La mia ipotesi è che tale porzione dello stemma in origine fosse realizzata per collocarvi tipo tarsia un'altro materiale. Ho persino supposto che si potesse trattare di marmo dalla colorazione rossa o gialla facendo riferimento alle cave presenti in territorio veronese, senza però escludere il nero.
Tutto ciò sono solo riflessioni che ho elaborato in presenza di questo capitello.

sperando esere stato più chiaro ringrazio e saluto cordialmente tutti i partecipanti a quetso forum.
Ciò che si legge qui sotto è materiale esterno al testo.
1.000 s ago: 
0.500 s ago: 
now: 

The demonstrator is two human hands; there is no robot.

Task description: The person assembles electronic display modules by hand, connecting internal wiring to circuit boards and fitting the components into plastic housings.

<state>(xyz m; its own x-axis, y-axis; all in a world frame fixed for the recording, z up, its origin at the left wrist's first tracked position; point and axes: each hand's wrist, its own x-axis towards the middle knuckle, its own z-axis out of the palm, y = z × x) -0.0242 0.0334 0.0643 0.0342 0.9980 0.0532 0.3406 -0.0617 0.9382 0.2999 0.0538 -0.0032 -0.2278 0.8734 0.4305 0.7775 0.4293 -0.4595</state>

MessaggioInviato: mercoledì 9 febbraio 2005, 16:12
da fra' Eusanio da Ocre
Fan-Gi ha scritto:...(omissis)...Per quanto riguarda la parte superiore dello stemma e più precisamente la zona che ho definito MANTELLATA, devo far osservare che da un esame attento nulla fa ritenere che esso sia frutto di un intervento successivo.

Per l'esattezza, si tratta di un cappato ricurvo.

La mia ipotesi è che tale porzione dello stemma in origine fosse realizzata per collocarvi tipo tarsia un'altro materiale. Ho persino supposto che si potesse trattare di marmo dalla colorazione rossa o gialla facendo riferimento alle cave presenti in territorio veronese, senza però escludere il nero.

Sì, molto probabile.

Tutto ciò sono solo riflessioni che ho elaborato in presenza di questo capitello. sperando esere stato più chiaro ringrazio e saluto cordialmente tutti i partecipanti a quetso forum.


Grazie a lei.

Bene :D vale

MessaggioInviato: mercoledì 9 febbraio 2005, 17:51
da antonio_conti
Gentili von Trotta e Karl von Blaas,
grazie per il chiarimento, ne terrò conto!

Sullo stemma proposto,
anche io, come Fan-Gi e fra' Eusanio, penso che la rientranza ed i fori possano rappresentare il sistema per inserire un diverso elemento, in questo caso, araldico.

Cordialità

Antonio Conti

MessaggioInviato: mercoledì 9 febbraio 2005, 18:04
da fra' Eusanio da Ocre
antonio_conti ha scritto:...(omissis)...anche io, come Fan-Gi e fra' Eusanio, penso che la rientranza ed i fori possano rappresentare il sistema per inserire un diverso elemento, in questo caso, araldico.
Cordialità
Antonio Conti


Certamente si trattava di un'applicazione (metallica o marmorea) per evidenziare lo smalto del cappato, con le eventuali figure in esso contenute.